Earlier studies controlled for HPV infection by adjustment in the data analysis, whereas more recent studies controlled for HPV infection by restricting analyses to HPV-positive case and control subjects. This method is preferable when dealing with a risk factor that may modify the effect of smoking. In the IARC multicenter pooled analysis of invasive cervical cancer, Plummer et al. (32) examined smoking as a co-factor with human papillomavirus infection by restricting the analysis to HPV DNA–positive study participants. This restriction did not substantially alter the relationship between smoking and risk. The relative risk was 2.17 (95% confidence interval [CI] = 1.46 to 3.22) for HPV-positive case subjects compared with HPV-positive control subjects. The association between smoking and cervical cancer was also not notably reduced after adjusting for a woman's reported number of lifetime sexual partners, age at first intercourse, or other potential confounding factors. Furthermore, in cross-sectional studies, HPV cervical infection has not been found to be associated consistently with smoking (33). Thus, we conclude that HPV infection cannot explain the association between cervical cancer and smoking, that the effect of smoking was unlikely to represent only a surrogate marker of a woman's sexual behavior, and that the association of tobacco smoke with invasive squamous cell cervical cancer therefore indicates a causal relationship.
Myeloid Leukemia
Tobacco smoke contains one established leukemogen (i.e., a chemical able to induce leukemia in humans), benzene. Smokers have much higher levels of benzene in their blood than non-smokers. Six of eight cohort studies with men, or men and women combined, showed greater than expected risks (average relative risk = 1.6) for myeloid leukemia among current cigarette smokers and also a positive dose–response relationship between the risk of myeloid leukemia and the number of cigarettes smoked (34–36). According to Korte et al. (37), linear extrapolation from the known effects of high doses of benzene suggests that benzene in cigarettes is responsible for about one-third of smoking-induced acute myeloid leukemia. We concluded that there is sufficient evidence that smoking causes myeloid leukemia, but that there is no association between smoking and the risk of lymphatic leukemia.
Cancer of the Large Bowel
Less than half of the studies that have examined the relationship between smoking and cancer of the large bowel have recorded a statistically significant increased risk of the disease among smokers. The increased risk is, however, generally less than twofold.
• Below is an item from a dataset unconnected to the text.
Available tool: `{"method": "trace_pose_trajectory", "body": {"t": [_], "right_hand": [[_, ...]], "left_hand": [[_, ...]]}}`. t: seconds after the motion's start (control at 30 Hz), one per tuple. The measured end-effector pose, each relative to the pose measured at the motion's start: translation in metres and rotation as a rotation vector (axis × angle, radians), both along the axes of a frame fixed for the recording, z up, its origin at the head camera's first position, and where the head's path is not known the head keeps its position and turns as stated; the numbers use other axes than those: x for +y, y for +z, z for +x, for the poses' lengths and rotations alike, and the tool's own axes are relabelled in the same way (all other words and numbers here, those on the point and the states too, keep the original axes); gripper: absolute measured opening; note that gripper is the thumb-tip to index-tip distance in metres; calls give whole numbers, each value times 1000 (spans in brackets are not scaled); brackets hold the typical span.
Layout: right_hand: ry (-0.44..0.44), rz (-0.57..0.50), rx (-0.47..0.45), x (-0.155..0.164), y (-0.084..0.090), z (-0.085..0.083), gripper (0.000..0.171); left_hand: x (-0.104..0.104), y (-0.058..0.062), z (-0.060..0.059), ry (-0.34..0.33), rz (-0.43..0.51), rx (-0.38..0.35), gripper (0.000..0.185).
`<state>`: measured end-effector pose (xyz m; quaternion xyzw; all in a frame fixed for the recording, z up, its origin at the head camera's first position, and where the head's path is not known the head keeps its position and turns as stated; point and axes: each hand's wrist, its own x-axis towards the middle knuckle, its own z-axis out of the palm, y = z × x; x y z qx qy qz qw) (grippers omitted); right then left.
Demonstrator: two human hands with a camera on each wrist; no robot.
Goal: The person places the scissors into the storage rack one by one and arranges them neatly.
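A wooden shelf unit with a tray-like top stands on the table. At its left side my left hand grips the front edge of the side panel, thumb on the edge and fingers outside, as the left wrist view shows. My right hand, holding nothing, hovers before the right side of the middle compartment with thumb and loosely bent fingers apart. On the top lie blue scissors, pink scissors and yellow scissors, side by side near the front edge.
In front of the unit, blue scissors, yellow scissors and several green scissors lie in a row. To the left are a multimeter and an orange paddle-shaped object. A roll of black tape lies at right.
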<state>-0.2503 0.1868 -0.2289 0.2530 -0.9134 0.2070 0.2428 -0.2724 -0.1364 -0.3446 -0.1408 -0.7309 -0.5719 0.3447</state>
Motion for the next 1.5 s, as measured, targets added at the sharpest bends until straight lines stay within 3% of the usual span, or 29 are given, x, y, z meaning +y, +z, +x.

We are uncertain whether this reflects causality or confounding with alcohol, low physical activity, high intake of dietary fat, low intake of vegetables, or other factors that are associated with an increased risk of this disease.
Other Forms of Tobacco
Most of the studies reporting information on forms of tobacco other than cigarettes have been published during the last 16 years. Although the number of lung cancer cases is usually sufficiently large to assess causality, we found that for other sites the numbers are generally too small to establish a cause–effect relationship with other forms of tobacco, with the exception of the sites mentioned below.
Bidi Smoking
Bidi smoking is the most common form of tobacco smoking in India and is predominantly a habit of men. Although bidis are smaller than cigarettes and contain much less tobacco, they deliver higher amounts of nicotine per gram of tobacco and comparable or greater amounts of tar (38). On the basis of case–control studies, we found that bidi smoking can cause cancers of respiratory and digestive sites, including mouth, oropharynx, larynx, lung, esophagus, and stomach (39–44). In almost all studies a dose–response relationship was found. In the studies that collected covariate information, the risk was persistently increased after adjustment for cigarette smoking or tobacco chewing, diet, alcohol use, and education level.
Cigar and Pipe Smoking
We found that cigar and/or pipe smoking is strongly and causally related to cancers of the oral cavity, oropharynx, hypopharynx, larynx, esophagus, and lung (45–47). The magnitude of risk is similar to that from cigarette smoking. A clear dose–response relationship has been found with the amount of tobacco smoked, and for upper aero-digestive tract cancers, a synergistic interaction between alcohol and cigar/pipe use has been shown.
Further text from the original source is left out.